T 0309/10 (Archival and retrieval/MULTEX) 19-06-2013
Download and more information:
A METHOD AND SYSTEM FOR REFERENCING, ARCHIVING AND RETRIEVING SYMBOLICALLY LINKED INFORMATION
I. The appeal is against the Examining Division's decision to refuse European patent application 00932653.9. The decision was according to the state of the file and referred to objections formulated in the communication accompanying the summons to oral proceedings: lack of clarity, and lack of inventive step in the light of document EP?A-0 434587 (D2).
II. In the statement setting out its grounds of appeal, the appellant requested that the Examining Division's decision be set aside and that a patent be granted on the basis of the newly submitted main request, or else of newly submitted first or second auxiliary requests. The appellant also requested that oral proceedings be held, if the Board were inclined to refuse any of those requests.
III. The Board arranged for oral proceedings to be held and summoned the appellant accordingly. In an accompanying communication, the Board set out its preliminary view.
IV. At the oral proceedings, the appellant stated its final requests as that the Examining Division's decision be set aside and that a patent be granted on the basis of the main request, or else of the first, second, or third auxiliary requests, all filed during the oral proceedings.
V. Claim 1 according to the main request reads as follows.
A document repository system allowing electronic storing and referencing of documents comprising:
a storage device;
a network interface;
a processor coupled to the storage device, said processor adapted to:
process a symbol to generate a master symbol (115) including applying a set of normalisation rules to the symbol;
assign a parent identifier (110) to the master symbol (115), wherein the parent identifier (110) is assignable to a plurality of master symbols (115);
store the parent identifier (110) and the master symbol (115) in a master symbol database wherein the master symbol is linked to the parent identifier (110);
store at least one document wherein the at least one document is linked to the parent identifier comprising the steps of:
generating a document identifier;
storing the document identifier and the parent identifier (110) so that the parent identifier is linked to the document identifier in a relational database; and
storing the document and the document identifier so that the document identifier is linked to the document;
receive an input symbol which contains symbol segments (120);
process the input symbol to generate a normalized symbol including:
applying a set of normalisation rules to the input symbol; and
searching a normalization table database (417) of sets of symbols each set relating to a master symbol using the symbol segments to return corresponding master symbol segments (1527);
search the master symbol database using the normalized symbol to find a matching master symbol and a parent identifier linked to the matching master symbol;
search an information element database to find a document linked to the parent identifier; and
retrieve the document linked to the parent identifier.
VI. Claim 1 according to the first auxiliary request reads identically, except for the emphasized passages below.
A document repository system ... comprising:
a processor ... adapted to:
process a symbol to generate a master symbol (115) including applying a set of normalisation rules to the symbol, the master symbol having a number of symbol segments defined by a symbol template, wherein each symbol segment comprises a text string;
assign a parent identifier ...
process the input symbol to generate a normalized symbol including:
applying a set of normalisation rules to the input symbol;
if determined that the normalized symbol contains all symbol segments of the symbol template then
searching a normalization table database ....

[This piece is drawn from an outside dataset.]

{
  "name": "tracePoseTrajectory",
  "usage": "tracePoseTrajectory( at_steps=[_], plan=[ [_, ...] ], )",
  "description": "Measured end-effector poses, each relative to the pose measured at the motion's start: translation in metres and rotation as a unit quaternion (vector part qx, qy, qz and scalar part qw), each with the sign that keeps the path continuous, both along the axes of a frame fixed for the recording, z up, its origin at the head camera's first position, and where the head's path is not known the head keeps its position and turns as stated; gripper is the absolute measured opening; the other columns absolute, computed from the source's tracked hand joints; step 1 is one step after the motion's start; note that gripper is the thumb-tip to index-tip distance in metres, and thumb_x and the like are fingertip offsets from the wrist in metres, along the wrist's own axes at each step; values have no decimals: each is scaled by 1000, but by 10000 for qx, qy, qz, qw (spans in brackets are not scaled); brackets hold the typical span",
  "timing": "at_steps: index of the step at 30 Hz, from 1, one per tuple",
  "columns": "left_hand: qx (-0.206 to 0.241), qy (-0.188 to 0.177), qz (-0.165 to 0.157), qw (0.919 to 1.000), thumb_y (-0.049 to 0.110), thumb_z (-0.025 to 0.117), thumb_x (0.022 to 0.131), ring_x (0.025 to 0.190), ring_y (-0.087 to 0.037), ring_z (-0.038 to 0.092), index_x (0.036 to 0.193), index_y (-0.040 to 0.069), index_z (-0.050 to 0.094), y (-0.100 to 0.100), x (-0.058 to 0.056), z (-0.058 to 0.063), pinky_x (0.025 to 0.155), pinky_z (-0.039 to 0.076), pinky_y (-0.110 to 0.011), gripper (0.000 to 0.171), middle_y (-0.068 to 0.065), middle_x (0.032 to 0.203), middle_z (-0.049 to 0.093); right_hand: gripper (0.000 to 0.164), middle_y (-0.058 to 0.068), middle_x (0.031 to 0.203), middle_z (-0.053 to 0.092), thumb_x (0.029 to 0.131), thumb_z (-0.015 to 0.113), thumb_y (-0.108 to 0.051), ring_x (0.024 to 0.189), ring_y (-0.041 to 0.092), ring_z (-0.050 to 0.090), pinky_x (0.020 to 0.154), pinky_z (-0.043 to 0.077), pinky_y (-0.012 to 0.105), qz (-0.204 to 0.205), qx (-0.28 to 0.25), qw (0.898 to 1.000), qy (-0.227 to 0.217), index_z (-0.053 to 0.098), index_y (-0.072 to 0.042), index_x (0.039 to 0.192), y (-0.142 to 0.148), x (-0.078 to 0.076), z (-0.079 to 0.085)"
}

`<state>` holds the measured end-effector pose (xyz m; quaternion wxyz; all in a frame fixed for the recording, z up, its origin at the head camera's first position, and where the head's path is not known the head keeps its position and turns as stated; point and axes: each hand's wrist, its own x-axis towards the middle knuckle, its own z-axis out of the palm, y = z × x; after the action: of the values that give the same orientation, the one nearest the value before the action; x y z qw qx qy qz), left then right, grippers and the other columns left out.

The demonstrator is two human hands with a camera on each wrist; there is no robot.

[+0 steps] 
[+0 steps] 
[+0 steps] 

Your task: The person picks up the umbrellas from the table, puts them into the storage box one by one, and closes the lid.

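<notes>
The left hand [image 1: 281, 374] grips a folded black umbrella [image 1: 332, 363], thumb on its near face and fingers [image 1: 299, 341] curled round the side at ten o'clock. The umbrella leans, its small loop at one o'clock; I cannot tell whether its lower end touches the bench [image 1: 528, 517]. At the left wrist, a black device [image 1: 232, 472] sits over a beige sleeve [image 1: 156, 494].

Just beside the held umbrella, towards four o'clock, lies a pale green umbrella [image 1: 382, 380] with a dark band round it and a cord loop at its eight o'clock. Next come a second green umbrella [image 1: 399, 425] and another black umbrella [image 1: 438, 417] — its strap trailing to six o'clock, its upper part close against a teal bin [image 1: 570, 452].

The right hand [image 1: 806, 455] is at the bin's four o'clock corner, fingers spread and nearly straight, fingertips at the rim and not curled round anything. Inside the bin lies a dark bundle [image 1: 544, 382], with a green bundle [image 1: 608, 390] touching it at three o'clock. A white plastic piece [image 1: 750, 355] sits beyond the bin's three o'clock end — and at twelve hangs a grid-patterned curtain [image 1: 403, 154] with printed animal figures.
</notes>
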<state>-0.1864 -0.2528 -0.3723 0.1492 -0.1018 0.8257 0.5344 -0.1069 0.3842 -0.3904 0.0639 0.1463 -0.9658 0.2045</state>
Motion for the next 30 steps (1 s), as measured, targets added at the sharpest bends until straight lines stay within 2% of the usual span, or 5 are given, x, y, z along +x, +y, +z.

VII. Claim 1 according to the second auxiliary request reads identically to that according to the main request, except as shown below.
A document repository system ... comprising:
a processor ... adapted to:
process a symbol to generate a master symbol (115) including applying a set of normalisation rules to the symbol, the master symbol having a number of symbol segments defined by a symbol template, wherein each symbol segment comprises a text string, further wherein the symbol template comprises a number of symbol fields, and further wherein the master symbol is structured according the symbol template;
assign a parent identifier ...
store with a document contributor identifier a predominant use record having the same number of symbol fields as the symbol template, wherein the predominant use record includes a symbol segment most frequently submitted by a document contributor associated with the document contributor identifier, the symbol segment corresponding to a parent identifier (110);
store the parent identifier ...
store at least one document submitted by the document contributor, wherein the at least one document is linked to the parent identifier, comprising the steps of:
generating a document identifier;
VIII. Claim 1 according to the third auxiliary request reads identically to that according to the main request, except as shown below.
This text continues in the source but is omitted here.